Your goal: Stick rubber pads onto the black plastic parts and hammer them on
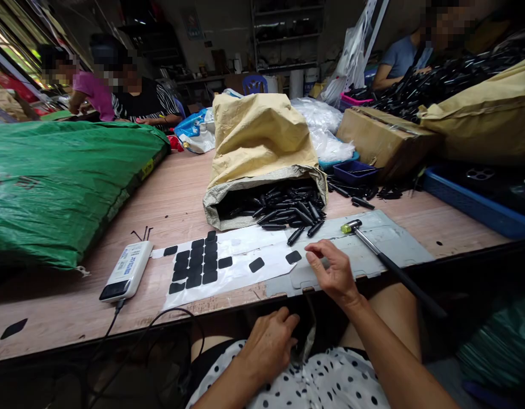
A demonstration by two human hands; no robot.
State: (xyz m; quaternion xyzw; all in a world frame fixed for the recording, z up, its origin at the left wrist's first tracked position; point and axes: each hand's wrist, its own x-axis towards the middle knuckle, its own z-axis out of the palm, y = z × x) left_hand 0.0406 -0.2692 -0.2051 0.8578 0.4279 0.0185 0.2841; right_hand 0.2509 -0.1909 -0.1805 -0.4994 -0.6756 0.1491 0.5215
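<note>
My right hand point(334, 274) hovers over the front edge of the grey board point(398, 241), its fingers loosely bent, thumb and forefinger apart, with nothing seen between them. Just left of it is a black rounded square point(293, 257) on the white sheet point(240, 284). Below the table edge, over the lap, my left hand point(271, 341) has its fingers curled in; what they hold, if anything, is hidden. A small hammer point(385, 264) with a yellow-green tip lies right of my right hand, its black handle jutting past the edge. Several more black squares point(196, 265) cover the sheet's left part.
Black pen-like tubes point(283, 210) spill from a tan sack point(262, 136) ahead. A white cabled device point(126, 271) lies left, near a big green sack point(66, 182). A blue tray point(470, 201) and cardboard box point(383, 139) stand right. Other people sit beyond.
</note>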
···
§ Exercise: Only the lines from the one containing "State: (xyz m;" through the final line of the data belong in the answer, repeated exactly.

§ Answer to this problem:
State: (xyz m; quaternion xyzw; all in a world frame fixed for the recording, z up, its origin at the left wrist's first tracked position; point and axes: each hand's wrist, its own x-axis towards the middle knuckle, its own z-axis out of the palm, y = z × x) left_hand 0.0406 -0.2692 -0.2051 0.8578 0.4279 0.0185 0.2841; right_hand 0.2509 -0.1909 -0.1805 -0.4994 -0.6756 0.1491 0.5215
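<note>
My right hand point(334, 274) hovers over the front edge of the grey board point(398, 241), its fingers loosely bent, thumb and forefinger apart, with nothing seen between them. Just left of it is a black rounded square point(293, 257) on the white sheet point(240, 284). Below the table edge, over the lap, my left hand point(271, 341) has its fingers curled in; what they hold, if anything, is hidden. A small hammer point(385, 264) with a yellow-green tip lies right of my right hand, its black handle jutting past the edge. Several more black squares point(196, 265) cover the sheet's left part.
Black pen-like tubes point(283, 210) spill from a tan sack point(262, 136) ahead. A white cabled device point(126, 271) lies left, near a big green sack point(66, 182). A blue tray point(470, 201) and cardboard box point(383, 139) stand right. Other people sit beyond.
</note>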

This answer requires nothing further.